Si une grande partie du travail de Mme Kargbo consiste à prendre des mesures concrètes dans toute la ville pour atténuer les effets du changement climatique, elle considère également que la sensibilisation au changement climatique et l'incitation à l'action au sein de la communauté constituent une part importante de son rôle. Lorsque vous parlez de chaleur extrême, les gens vous diront "oh oui, il fait chaud", mais ils ne font pas le lien avec le changement climatique", a déclaré Mme Kargbo à UrbanShift. Grâce à son travail, Mme Kargbo améliore la collecte de données climatiques à Freetown et la manière dont ces informations sont partagées avec le public, dans le but de permettre aux habitants de mieux comprendre les facteurs qui ont un impact sur leur vie et la manière dont ils peuvent agir. "Il est important d'avoir un responsable de la gestion de la chaleur - quelqu'un qui se concentre sur les risques et identifie des solutions dans une communauté", a déclaré M. Kargbo. "Mais tout le monde est un responsable de la lutte contre la chaleur. Pour moi, le changement climatique ne connaît pas de frontières. Nous devons travailler ensemble au niveau de la ville, au niveau national, au niveau régional et au niveau mondial, mais aussi au niveau de la communauté". 

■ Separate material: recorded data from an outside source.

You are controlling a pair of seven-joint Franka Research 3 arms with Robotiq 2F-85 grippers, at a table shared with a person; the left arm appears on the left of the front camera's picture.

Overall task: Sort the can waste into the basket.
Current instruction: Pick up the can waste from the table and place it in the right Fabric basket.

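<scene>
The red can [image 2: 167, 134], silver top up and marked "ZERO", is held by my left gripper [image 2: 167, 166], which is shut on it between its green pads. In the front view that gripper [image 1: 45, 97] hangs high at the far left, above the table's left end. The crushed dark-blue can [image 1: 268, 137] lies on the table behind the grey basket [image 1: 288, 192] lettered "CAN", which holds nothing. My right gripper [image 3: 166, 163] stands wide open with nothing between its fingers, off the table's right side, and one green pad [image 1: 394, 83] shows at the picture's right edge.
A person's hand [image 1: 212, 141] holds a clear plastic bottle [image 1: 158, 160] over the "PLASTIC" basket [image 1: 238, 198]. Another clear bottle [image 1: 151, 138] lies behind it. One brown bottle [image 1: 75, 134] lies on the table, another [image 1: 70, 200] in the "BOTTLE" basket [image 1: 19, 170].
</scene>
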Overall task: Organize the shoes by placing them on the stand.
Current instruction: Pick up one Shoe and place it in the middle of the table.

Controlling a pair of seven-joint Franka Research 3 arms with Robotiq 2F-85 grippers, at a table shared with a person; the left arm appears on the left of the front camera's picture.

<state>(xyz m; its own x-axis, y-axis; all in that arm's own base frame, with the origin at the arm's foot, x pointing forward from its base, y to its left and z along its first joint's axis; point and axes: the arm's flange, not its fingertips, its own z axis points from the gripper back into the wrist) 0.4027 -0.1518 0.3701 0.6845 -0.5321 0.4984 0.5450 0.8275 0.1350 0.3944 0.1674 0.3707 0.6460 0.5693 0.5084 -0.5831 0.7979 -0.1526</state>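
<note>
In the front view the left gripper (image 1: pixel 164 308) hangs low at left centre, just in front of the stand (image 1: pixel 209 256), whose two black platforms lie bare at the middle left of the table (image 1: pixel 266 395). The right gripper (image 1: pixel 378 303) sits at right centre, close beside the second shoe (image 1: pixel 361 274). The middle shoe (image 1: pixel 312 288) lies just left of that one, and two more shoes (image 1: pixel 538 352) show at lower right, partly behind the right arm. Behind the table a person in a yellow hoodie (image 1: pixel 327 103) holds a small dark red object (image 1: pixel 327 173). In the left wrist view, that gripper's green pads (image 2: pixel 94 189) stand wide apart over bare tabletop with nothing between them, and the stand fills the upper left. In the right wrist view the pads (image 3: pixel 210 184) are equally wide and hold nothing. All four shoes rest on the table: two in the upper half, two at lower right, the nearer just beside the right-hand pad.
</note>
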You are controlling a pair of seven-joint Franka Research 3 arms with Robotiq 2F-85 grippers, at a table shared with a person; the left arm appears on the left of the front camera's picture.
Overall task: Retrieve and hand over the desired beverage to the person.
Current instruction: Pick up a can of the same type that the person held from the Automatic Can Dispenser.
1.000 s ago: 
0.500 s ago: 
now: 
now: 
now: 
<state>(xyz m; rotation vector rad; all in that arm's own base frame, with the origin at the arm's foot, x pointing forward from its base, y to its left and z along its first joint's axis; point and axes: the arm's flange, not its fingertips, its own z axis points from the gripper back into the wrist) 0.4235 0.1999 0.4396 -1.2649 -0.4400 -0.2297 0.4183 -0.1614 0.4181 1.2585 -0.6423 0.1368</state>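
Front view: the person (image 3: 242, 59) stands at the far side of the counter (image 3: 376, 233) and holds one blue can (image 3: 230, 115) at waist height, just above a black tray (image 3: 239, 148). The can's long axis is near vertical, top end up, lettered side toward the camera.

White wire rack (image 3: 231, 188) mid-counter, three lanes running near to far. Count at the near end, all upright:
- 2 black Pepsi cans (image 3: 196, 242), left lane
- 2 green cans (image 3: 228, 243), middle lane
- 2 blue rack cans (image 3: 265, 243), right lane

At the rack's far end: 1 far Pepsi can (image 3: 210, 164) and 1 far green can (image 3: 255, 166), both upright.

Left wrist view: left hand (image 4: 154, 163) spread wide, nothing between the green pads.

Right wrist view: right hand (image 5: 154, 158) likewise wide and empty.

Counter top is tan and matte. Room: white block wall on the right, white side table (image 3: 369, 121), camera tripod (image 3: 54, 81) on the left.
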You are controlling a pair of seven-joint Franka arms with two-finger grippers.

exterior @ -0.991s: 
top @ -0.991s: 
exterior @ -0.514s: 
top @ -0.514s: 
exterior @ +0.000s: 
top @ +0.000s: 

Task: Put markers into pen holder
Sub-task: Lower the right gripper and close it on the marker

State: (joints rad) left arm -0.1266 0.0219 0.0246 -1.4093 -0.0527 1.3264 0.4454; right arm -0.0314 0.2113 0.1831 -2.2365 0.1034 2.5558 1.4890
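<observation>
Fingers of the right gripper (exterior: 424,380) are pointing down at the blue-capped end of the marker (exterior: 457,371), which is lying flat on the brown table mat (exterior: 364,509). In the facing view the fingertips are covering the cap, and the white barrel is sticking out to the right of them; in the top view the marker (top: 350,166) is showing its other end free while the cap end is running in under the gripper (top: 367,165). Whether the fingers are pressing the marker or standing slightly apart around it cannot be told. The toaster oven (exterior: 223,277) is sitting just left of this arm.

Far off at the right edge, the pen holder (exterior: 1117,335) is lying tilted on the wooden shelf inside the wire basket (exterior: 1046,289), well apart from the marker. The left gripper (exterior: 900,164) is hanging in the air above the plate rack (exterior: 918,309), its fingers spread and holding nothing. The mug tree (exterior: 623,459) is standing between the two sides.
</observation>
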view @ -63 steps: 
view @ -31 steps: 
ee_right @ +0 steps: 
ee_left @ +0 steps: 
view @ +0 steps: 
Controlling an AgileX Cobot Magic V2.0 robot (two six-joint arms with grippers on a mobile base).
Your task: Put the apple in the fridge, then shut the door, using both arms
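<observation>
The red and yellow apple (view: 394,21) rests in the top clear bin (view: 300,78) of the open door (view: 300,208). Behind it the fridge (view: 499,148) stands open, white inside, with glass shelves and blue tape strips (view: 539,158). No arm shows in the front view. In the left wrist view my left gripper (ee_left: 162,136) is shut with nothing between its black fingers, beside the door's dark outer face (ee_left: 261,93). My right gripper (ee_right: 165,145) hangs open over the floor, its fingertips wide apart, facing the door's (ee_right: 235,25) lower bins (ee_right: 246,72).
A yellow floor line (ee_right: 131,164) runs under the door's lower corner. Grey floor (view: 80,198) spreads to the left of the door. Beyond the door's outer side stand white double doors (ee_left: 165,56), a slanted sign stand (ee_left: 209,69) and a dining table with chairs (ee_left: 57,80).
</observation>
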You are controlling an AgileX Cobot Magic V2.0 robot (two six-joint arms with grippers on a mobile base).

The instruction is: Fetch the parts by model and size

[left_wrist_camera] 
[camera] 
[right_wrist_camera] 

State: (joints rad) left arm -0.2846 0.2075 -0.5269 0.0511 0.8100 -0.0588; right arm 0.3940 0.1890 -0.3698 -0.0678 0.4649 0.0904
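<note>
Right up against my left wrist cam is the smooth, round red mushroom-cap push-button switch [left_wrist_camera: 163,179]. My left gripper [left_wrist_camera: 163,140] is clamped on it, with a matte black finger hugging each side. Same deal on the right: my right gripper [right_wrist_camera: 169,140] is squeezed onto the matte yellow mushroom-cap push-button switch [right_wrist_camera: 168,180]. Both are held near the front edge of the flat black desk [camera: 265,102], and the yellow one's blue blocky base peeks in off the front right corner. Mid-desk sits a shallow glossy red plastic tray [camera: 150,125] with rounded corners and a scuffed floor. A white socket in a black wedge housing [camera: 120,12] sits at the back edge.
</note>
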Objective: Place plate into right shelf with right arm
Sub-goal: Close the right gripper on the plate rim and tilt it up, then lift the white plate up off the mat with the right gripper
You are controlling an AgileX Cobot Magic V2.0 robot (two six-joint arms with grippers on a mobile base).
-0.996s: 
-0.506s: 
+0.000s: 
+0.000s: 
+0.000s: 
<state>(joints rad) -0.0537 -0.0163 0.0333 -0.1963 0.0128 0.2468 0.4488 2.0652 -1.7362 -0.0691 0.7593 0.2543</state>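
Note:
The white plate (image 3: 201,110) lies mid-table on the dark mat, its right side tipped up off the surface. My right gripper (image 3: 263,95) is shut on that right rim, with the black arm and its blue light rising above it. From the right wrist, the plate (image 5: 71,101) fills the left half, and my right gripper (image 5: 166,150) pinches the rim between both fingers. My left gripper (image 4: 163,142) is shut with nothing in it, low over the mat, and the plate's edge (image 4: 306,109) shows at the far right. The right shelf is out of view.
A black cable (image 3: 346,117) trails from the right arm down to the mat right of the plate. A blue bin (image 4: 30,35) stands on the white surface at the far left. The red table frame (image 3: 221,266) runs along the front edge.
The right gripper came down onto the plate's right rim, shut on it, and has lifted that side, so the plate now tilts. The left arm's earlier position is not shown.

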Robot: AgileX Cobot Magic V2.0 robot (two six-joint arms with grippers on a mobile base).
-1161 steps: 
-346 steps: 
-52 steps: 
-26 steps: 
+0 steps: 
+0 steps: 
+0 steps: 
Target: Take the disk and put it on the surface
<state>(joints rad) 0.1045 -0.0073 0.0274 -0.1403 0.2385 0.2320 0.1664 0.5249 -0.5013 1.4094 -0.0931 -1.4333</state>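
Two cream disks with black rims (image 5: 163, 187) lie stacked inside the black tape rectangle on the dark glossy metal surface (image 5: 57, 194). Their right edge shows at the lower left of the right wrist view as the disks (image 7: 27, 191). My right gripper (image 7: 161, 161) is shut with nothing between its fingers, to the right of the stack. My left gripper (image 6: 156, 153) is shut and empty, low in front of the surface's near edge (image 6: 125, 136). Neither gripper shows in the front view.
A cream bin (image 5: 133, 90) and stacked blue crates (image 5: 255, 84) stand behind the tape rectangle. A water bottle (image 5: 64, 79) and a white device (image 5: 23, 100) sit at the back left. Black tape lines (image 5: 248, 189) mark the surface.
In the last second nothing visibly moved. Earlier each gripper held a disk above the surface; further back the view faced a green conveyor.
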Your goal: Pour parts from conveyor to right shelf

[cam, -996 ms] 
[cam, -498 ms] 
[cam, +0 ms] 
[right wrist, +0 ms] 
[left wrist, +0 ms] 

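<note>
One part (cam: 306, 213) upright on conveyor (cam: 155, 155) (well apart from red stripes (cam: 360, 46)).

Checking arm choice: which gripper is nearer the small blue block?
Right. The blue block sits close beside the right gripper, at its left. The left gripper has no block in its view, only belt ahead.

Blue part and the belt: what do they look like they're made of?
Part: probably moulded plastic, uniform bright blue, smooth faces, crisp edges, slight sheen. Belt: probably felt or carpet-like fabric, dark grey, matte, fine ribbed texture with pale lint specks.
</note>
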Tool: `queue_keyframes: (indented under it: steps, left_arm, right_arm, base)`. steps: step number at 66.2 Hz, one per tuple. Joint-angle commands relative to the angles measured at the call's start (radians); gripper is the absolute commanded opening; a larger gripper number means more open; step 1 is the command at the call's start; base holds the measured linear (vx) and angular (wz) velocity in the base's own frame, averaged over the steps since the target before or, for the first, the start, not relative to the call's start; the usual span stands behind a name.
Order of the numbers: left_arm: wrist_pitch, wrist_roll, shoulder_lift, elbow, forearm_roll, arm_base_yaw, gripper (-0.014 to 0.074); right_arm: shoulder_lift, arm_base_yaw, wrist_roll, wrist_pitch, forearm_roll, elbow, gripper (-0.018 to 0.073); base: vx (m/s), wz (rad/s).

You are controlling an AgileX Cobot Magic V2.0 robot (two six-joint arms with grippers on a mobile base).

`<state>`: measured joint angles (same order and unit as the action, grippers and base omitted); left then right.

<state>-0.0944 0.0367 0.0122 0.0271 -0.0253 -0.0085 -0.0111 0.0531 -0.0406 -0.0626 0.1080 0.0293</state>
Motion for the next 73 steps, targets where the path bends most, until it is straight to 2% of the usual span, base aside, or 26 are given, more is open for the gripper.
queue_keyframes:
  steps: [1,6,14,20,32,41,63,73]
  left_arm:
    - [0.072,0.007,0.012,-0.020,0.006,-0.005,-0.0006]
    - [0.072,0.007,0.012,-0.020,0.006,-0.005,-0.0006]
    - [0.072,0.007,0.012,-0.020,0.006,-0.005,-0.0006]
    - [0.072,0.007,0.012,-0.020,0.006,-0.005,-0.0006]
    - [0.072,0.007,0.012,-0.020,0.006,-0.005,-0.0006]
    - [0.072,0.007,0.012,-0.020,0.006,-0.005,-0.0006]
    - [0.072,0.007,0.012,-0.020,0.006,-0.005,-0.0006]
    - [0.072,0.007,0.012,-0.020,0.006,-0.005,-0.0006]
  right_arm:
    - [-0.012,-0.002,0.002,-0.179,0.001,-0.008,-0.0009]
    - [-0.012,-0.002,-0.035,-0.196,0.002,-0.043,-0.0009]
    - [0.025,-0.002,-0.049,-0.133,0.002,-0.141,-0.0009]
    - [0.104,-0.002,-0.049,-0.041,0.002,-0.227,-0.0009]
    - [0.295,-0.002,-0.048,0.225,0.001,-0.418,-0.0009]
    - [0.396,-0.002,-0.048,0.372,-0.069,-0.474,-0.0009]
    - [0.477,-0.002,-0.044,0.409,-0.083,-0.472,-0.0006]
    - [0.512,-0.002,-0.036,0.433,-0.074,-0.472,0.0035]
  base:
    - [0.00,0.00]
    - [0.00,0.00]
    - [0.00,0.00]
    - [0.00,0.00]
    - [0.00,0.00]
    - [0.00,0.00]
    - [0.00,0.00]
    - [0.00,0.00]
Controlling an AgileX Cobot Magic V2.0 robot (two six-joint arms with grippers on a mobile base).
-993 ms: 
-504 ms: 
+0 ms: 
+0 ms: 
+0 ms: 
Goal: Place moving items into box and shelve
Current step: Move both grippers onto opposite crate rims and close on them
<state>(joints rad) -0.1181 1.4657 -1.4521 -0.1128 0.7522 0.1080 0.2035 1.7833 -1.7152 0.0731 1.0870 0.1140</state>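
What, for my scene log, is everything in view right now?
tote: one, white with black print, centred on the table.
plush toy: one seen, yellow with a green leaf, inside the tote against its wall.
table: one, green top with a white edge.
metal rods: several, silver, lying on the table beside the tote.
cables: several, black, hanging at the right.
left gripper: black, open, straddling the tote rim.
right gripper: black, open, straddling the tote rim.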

De nombreuses initiatives mondiales aident les villes du monde entier à faire face aux risques liés à la chaleur. UrbanShift contribue à combler les lacunes techniques et de capacité dans les villes du Sud en générant des données sur les risques liés à la chaleur et en aidant les villes à utiliser ces données pour prendre des décisions éclairées en matière de développement urbain intégré et de planification, ce qui peut les aider à se préparer aux risques, à fixer des objectifs et à atténuer les effets négatifs. Le tableau de bord des données géospatiales de UrbanShift et Cities4Forests est un outil à code source ouvert, disponible en ligne pour 23 villes UrbanShift et 12 villes Cities4Forests, et comprend des données et des indicateurs sur la chaleur extrême.  

Carte de Freetown montrant la réflectivité de la surface

Selon les données du tableau de bord des données géospatiales de Freetown ( UrbanShift ), 99 % des zones construites de la ville ont une faible réflectivité de surface. Les surfaces à faible réflectivité absorbent la chaleur et la transfèrent aux environs immédiats, exacerbant l'effet d'îlot de chaleur urbain. Les zones présentant une proportion élevée de surfaces à faible réflectivité peuvent être candidates à des interventions d'atténuation, telles que des toits et des chaussées réfléchissant le soleil, ou des arbres qui peuvent réduire la chaleur retenue sur les surfaces ou refroidir les zones environnantes.